▶ **Description of the task**: Looking at the listing below, retype exactly the lines starting at the one containing "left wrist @" and ending at the one containing "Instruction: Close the", both included, and nothing else.

▶ **Exercise inputs**:

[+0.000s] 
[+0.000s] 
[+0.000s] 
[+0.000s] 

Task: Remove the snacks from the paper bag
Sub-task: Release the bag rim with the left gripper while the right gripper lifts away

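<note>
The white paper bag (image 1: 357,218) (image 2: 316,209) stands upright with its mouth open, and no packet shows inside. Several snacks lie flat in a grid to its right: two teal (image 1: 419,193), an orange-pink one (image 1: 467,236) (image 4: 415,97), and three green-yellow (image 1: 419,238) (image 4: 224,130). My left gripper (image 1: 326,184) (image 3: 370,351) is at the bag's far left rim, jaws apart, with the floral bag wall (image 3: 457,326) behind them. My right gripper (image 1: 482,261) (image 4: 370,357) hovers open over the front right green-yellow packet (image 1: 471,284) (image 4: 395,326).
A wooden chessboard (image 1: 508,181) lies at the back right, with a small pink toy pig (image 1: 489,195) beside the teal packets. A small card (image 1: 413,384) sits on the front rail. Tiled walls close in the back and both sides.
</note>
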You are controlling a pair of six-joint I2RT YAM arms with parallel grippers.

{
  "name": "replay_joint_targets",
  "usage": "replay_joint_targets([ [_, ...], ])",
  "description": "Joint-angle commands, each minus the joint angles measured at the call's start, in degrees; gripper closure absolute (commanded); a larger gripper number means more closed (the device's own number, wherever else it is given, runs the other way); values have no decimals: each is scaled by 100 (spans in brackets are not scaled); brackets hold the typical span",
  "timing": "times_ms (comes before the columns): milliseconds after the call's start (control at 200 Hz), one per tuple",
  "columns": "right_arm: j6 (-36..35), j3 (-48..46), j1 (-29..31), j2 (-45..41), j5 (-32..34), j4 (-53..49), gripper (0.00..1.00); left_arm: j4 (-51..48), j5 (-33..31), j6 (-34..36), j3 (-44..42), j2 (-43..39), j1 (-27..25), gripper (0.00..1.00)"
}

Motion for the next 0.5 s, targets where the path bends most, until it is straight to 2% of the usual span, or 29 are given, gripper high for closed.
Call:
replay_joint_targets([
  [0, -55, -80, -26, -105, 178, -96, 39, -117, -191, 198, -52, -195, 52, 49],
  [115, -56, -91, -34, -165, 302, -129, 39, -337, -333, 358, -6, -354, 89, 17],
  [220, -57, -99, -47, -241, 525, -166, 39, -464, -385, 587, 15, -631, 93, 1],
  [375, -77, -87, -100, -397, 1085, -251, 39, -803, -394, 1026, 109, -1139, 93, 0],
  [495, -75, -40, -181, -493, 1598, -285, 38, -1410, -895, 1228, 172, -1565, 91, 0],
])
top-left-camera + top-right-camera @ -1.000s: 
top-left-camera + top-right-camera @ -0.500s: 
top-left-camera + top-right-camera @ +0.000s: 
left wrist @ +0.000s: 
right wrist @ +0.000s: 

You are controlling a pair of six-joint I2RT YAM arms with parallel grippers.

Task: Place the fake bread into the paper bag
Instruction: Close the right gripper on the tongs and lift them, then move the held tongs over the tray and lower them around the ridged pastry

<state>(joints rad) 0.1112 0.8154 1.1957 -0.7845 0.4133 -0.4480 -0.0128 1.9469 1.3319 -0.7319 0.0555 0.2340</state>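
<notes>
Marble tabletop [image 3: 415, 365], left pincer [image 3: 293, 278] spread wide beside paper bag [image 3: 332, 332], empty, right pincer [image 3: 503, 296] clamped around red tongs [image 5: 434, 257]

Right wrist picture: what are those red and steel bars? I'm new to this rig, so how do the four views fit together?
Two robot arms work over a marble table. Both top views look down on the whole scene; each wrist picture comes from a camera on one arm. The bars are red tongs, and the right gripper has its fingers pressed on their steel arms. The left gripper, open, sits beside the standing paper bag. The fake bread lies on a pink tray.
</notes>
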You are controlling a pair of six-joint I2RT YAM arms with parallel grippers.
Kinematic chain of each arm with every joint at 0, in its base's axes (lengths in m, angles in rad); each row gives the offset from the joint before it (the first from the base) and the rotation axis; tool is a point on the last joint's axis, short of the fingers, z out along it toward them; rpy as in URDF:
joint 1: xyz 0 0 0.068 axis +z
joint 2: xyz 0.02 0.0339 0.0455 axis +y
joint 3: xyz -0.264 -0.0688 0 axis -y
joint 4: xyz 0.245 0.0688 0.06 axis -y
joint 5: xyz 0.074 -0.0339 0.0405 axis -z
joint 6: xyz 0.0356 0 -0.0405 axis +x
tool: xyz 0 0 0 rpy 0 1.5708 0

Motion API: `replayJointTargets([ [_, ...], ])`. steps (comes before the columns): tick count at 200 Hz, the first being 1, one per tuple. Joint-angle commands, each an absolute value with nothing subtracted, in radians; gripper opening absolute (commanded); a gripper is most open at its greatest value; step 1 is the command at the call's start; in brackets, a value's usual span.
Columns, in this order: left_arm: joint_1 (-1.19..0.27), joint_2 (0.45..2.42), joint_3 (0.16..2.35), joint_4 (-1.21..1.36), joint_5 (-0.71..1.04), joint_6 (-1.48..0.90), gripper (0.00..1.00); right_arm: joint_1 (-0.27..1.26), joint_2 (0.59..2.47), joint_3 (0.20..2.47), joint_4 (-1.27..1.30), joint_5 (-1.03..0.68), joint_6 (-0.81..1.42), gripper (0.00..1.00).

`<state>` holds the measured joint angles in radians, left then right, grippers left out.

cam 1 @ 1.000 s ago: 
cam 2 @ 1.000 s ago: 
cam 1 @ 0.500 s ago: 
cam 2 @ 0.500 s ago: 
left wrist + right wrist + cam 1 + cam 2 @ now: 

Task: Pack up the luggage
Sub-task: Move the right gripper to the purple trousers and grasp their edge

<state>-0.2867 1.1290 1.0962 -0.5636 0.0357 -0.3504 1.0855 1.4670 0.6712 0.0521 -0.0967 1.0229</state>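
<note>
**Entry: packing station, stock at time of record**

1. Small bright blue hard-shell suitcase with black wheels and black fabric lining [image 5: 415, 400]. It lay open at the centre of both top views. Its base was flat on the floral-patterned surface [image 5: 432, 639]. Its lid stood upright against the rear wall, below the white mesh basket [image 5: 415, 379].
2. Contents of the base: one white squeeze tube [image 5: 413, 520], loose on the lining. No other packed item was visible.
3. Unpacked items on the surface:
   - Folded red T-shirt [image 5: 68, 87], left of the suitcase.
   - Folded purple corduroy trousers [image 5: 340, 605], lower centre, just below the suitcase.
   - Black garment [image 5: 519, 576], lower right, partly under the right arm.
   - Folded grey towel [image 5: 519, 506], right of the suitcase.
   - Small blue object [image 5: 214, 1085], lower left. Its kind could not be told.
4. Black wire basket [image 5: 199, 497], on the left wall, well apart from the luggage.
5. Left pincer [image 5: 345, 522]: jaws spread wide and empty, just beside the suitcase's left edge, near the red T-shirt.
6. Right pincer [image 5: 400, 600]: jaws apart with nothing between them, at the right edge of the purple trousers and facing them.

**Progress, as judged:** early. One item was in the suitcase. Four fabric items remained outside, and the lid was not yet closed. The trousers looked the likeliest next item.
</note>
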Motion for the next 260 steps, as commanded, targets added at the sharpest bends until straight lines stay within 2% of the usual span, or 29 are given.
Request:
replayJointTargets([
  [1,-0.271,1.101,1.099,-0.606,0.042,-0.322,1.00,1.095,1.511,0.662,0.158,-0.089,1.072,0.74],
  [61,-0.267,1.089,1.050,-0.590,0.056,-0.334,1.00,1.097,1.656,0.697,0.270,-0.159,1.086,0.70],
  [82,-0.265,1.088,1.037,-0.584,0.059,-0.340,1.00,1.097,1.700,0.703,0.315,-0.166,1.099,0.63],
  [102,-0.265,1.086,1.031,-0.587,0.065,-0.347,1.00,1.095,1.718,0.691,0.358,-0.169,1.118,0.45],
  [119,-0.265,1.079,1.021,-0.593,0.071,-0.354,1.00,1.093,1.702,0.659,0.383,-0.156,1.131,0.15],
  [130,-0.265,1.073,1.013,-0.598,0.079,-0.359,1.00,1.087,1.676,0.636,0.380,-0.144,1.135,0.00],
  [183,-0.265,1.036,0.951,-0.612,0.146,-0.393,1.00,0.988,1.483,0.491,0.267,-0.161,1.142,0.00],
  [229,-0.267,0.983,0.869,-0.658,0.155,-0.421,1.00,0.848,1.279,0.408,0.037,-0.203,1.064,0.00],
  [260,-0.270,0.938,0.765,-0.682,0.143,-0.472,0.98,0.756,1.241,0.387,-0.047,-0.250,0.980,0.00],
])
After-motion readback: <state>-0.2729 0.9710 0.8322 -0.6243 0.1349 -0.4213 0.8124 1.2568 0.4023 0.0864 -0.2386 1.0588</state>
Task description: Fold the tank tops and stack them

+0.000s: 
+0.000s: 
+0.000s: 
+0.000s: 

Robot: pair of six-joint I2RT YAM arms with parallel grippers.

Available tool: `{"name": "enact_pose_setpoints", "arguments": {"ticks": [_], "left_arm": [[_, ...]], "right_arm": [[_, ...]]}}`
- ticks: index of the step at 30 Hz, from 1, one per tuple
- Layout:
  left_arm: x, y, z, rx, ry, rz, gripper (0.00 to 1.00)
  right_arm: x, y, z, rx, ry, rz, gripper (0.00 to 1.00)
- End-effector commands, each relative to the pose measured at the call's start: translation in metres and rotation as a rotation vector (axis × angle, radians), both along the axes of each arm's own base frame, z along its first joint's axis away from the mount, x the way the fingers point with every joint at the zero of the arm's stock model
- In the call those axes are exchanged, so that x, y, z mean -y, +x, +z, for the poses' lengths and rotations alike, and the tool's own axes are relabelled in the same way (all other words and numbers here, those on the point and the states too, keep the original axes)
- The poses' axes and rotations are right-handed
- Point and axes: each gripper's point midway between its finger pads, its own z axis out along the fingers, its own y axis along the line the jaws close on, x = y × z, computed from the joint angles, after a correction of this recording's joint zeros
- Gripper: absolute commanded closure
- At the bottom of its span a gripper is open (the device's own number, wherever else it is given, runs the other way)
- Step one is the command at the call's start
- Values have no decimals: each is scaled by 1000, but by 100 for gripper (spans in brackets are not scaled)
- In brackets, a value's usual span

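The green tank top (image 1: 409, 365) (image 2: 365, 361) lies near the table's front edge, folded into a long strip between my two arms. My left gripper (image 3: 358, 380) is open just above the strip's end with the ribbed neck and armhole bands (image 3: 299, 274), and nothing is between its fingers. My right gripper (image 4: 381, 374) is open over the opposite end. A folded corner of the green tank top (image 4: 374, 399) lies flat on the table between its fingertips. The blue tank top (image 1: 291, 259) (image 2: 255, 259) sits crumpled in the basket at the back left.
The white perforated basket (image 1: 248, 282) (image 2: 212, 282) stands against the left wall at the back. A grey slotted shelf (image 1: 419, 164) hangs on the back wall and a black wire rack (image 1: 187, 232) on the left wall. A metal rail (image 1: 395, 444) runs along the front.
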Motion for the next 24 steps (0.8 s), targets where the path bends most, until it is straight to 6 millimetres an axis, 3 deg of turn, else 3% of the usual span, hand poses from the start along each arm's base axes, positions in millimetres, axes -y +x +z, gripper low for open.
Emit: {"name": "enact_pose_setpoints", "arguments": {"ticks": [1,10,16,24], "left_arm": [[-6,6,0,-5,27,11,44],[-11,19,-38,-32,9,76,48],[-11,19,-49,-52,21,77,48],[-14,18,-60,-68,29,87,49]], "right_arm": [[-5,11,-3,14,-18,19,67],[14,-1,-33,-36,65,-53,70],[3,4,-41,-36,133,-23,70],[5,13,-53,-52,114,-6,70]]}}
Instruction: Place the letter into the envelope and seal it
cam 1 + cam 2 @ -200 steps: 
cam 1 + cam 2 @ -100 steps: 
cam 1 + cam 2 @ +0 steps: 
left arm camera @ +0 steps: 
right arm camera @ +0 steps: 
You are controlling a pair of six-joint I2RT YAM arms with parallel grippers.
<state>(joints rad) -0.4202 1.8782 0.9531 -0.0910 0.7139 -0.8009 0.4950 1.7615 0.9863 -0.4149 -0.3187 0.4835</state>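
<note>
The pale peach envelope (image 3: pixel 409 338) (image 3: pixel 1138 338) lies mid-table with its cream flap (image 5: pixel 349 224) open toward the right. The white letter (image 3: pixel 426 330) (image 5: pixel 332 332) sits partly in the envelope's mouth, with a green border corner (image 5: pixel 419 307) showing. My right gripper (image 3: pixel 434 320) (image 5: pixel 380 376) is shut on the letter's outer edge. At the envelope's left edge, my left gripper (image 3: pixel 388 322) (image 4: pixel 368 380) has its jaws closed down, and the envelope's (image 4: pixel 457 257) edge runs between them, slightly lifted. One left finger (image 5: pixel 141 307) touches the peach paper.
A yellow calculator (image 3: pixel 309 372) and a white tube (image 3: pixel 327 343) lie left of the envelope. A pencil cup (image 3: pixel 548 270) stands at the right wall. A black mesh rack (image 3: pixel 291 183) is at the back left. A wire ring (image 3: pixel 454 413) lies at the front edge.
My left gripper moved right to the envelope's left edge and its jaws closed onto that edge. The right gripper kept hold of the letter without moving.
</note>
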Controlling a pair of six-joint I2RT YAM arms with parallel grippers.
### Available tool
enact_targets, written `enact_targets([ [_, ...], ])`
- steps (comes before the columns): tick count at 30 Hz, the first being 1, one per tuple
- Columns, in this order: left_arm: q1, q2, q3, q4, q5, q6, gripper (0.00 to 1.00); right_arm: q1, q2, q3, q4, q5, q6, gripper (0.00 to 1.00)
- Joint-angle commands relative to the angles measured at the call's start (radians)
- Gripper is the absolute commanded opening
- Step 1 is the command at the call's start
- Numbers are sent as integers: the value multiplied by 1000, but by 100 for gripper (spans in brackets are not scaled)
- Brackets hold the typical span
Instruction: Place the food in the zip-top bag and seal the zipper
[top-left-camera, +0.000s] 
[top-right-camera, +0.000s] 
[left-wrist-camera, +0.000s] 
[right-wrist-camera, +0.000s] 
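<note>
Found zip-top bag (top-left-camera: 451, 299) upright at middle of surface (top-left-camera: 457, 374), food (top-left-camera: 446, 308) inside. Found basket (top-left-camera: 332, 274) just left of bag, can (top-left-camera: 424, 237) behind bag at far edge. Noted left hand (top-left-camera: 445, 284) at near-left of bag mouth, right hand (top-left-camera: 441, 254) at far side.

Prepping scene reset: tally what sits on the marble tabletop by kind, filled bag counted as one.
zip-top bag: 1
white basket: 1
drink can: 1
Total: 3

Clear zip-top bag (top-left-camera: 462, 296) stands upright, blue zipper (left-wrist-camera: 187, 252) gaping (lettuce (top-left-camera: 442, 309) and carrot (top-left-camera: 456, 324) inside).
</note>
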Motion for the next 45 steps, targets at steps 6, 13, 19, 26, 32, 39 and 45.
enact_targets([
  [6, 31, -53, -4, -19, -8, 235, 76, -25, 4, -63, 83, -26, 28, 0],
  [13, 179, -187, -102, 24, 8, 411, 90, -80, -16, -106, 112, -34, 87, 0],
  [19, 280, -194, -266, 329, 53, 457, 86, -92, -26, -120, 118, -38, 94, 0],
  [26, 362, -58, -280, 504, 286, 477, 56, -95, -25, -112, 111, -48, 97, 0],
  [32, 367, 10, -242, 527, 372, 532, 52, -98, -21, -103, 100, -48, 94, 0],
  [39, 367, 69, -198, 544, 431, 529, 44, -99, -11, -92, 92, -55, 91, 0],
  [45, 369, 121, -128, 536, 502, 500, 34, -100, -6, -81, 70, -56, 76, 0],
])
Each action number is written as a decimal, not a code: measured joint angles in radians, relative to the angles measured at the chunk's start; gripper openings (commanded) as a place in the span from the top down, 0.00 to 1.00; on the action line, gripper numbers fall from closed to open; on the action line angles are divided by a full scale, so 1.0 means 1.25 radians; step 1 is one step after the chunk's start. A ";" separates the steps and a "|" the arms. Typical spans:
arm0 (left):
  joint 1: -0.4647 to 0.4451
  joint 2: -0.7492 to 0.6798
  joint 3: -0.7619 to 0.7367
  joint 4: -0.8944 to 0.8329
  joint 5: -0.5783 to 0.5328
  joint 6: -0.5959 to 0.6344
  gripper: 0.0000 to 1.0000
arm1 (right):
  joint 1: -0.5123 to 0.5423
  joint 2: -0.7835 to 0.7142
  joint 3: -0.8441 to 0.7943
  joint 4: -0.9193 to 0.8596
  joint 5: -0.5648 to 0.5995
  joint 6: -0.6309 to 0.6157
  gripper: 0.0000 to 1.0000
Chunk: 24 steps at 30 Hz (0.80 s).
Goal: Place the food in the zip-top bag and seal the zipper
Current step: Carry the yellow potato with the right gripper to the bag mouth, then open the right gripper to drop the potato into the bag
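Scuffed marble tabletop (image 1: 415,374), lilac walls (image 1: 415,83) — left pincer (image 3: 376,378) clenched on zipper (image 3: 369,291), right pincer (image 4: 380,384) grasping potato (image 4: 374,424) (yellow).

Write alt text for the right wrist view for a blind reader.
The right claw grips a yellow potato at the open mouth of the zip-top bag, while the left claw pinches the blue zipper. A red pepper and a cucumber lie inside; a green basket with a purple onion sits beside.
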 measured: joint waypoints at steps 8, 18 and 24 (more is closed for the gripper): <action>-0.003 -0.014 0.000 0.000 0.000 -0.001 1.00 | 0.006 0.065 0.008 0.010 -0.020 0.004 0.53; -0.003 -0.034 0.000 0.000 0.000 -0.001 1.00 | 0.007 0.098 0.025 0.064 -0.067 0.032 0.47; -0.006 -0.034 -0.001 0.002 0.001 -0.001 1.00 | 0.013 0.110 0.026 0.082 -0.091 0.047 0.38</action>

▶ **Written response**:
left wrist @ +0.000s: 
right wrist @ +0.000s: 

You are controlling a pair of six-joint I2RT YAM arms with parallel grippers.

Task: Place the fake bread into the paper bag
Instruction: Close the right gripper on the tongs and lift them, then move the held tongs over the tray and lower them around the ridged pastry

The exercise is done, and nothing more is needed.